Directions for this task:
The expected output is the set of lines below beginning at the one that contains "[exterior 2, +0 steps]" and ending at the final line, reproduced exactly.

(Given data Opens)

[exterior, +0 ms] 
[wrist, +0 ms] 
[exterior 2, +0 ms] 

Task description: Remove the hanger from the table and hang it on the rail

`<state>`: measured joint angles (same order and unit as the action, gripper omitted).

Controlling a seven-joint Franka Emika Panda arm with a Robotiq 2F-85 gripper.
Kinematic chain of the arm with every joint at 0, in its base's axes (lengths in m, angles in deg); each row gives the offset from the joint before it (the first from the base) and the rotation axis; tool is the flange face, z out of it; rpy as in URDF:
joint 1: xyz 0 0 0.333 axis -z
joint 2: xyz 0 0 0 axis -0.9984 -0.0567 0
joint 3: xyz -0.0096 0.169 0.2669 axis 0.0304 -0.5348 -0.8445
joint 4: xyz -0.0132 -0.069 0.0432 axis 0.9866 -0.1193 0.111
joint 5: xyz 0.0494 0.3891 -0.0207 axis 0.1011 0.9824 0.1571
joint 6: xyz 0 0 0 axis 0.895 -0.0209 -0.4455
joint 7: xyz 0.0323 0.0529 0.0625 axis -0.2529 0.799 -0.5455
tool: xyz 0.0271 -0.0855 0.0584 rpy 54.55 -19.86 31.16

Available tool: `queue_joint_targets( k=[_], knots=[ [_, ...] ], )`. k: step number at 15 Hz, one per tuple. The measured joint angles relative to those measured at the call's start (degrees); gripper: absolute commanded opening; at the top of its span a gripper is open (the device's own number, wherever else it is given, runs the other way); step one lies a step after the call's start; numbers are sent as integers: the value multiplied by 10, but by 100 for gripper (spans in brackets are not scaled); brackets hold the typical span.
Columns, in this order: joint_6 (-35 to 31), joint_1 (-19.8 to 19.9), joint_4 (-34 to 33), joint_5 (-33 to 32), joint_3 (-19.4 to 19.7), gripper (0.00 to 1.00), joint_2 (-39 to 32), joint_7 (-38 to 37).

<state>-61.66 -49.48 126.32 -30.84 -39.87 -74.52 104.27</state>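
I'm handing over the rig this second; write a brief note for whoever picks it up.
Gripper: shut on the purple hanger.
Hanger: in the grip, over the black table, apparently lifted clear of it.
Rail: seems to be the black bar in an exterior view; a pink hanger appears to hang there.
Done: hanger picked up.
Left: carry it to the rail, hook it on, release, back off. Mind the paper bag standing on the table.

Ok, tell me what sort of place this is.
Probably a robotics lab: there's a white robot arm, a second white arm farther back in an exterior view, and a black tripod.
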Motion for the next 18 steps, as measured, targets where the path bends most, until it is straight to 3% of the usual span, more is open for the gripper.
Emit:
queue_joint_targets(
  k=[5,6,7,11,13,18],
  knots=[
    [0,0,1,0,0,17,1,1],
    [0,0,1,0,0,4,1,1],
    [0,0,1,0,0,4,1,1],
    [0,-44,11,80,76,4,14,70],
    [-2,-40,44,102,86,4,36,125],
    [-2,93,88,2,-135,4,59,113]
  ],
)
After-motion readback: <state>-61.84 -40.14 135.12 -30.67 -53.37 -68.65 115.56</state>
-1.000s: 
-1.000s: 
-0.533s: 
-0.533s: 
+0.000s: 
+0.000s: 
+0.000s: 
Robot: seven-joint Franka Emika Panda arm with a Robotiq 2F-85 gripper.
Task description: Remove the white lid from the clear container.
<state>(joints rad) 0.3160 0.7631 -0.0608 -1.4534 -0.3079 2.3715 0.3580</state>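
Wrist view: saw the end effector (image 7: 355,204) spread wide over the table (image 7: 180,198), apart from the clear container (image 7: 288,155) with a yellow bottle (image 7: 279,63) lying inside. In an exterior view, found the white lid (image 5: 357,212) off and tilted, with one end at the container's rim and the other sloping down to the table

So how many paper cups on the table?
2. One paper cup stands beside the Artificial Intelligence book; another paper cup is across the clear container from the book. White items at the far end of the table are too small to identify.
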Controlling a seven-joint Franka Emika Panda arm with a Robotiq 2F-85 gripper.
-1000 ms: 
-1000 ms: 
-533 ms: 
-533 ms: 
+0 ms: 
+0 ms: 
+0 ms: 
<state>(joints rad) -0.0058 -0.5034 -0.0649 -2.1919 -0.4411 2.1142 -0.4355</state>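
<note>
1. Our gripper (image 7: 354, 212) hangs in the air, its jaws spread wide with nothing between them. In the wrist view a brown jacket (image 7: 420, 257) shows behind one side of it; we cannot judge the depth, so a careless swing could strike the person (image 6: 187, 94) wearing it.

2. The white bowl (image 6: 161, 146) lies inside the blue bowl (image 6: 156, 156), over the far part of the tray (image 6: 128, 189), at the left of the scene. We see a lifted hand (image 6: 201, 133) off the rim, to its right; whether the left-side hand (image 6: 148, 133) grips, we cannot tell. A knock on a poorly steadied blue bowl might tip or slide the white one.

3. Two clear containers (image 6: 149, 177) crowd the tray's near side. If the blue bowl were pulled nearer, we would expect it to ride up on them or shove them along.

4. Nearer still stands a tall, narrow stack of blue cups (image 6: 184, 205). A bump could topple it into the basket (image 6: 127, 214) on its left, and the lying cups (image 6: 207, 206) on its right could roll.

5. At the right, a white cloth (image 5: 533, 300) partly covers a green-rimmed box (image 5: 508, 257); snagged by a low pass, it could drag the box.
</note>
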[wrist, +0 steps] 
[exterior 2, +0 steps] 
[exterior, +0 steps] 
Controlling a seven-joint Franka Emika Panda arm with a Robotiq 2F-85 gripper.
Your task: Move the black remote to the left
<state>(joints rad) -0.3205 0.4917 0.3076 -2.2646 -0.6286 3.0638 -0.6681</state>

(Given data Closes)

Solved problem:
[exterior 2, +0 steps] 
[exterior, +0 steps] 
Controlling a seven-joint Franka Emika Panda arm with a Robotiq 2F-85 gripper.
Your task: Move the black remote to the left
<state>(joints rad) -0.3205 0.4917 0.3076 -2.2646 -0.6286 3.0638 -0.6681</state>

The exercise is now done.